■ **YOUR OBJECTIVE**: Output the full listing below exactly.

--

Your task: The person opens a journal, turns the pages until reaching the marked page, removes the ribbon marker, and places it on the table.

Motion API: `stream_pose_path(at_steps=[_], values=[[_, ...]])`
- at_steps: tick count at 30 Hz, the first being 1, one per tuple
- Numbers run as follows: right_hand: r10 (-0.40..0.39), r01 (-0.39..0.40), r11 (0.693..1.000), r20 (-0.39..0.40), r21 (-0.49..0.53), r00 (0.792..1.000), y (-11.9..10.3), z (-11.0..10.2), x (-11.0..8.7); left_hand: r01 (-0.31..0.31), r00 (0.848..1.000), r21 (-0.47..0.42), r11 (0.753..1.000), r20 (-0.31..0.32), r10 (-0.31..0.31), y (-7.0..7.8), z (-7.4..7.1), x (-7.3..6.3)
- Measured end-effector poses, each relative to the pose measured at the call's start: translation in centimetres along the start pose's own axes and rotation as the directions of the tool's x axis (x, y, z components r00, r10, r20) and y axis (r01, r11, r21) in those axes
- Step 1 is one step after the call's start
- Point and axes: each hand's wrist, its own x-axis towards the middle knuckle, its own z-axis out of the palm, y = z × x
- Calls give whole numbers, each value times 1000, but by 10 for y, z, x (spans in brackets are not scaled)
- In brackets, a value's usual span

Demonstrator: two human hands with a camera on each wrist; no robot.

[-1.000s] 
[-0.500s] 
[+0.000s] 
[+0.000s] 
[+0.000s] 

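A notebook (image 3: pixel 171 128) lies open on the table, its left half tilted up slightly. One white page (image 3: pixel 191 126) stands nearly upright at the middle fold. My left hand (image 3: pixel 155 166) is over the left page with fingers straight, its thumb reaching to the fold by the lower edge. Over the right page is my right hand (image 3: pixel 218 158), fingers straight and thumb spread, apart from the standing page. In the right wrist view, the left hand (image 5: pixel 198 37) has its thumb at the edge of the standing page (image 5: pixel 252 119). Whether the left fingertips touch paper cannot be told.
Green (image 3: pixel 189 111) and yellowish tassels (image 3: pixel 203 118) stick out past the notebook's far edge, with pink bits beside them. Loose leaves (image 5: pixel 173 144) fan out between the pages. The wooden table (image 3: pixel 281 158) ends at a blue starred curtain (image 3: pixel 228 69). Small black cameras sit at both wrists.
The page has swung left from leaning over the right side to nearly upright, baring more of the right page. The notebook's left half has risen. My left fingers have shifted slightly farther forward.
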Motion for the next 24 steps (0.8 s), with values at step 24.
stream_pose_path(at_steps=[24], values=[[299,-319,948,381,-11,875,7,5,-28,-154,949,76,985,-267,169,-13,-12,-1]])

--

■ **REPLY TO THE EXERCISE**:
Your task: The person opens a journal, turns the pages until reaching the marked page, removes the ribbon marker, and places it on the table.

Motion API: `stream_pose_path(at_steps=[_], values=[[_, ...]])`
- at_steps: tick count at 30 Hz, the first being 1, one per tuple
- Numbers run as follows: right_hand: r10 (-0.40..0.39), r01 (-0.39..0.40), r11 (0.693..1.000), r20 (-0.39..0.40), r21 (-0.49..0.53), r00 (0.792..1.000), y (-11.9..10.3), z (-11.0..10.2), x (-11.0..8.7); left_hand: r01 (-0.31..0.31), r00 (0.848..1.000), r21 (-0.47..0.42), r11 (0.753..1.000), r20 (-0.31..0.32), r10 (-0.31..0.31), y (-7.0..7.8), z (-7.4..7.1), x (-7.3..6.3)
- Measured end-effector poses, each relative to the pose measured at the call's start: translation in centimetres along the start pose's own axes and rotation as the directions of the tool's x axis (x, y, z components r00, r10, r20) and y axis (r01, r11, r21) in those axes
- Step 1 is one step after the call's start
- Point and axes: each hand's wrist, its own x-axis towards the middle knuckle, its own z-axis out of the palm, y = z × x
- Calls give whole numbers, each value times 1000, but by 10 for y, z, x (spans in brackets are not scaled)
- In brackets, a value's usual span

Demonstrator: two human hands with a camera on each wrist; no robot.

[-1.000s] 
[-0.500s] 
[+0.000s] 
[+0.000s] 
[+0.000s] 

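A notebook (image 3: pixel 171 128) lies open on the table, its left half tilted up slightly. One white page (image 3: pixel 191 126) stands nearly upright at the middle fold. My left hand (image 3: pixel 155 166) is over the left page with fingers straight, its thumb reaching to the fold by the lower edge. Over the right page is my right hand (image 3: pixel 218 158), fingers straight and thumb spread, apart from the standing page. In the right wrist view, the left hand (image 5: pixel 198 37) has its thumb at the edge of the standing page (image 5: pixel 252 119). Whether the left fingertips touch paper cannot be told.
Green (image 3: pixel 189 111) and yellowish tassels (image 3: pixel 203 118) stick out past the notebook's far edge, with pink bits beside them. Loose leaves (image 5: pixel 173 144) fan out between the pages. The wooden table (image 3: pixel 281 158) ends at a blue starred curtain (image 3: pixel 228 69). Small black cameras sit at both wrists.
The page has swung left from leaning over the right side to nearly upright, baring more of the right page. The notebook's left half has risen. My left fingers have shifted slightly farther forward.
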Motion for the next 24 steps (0.8 s), with values at step 24.
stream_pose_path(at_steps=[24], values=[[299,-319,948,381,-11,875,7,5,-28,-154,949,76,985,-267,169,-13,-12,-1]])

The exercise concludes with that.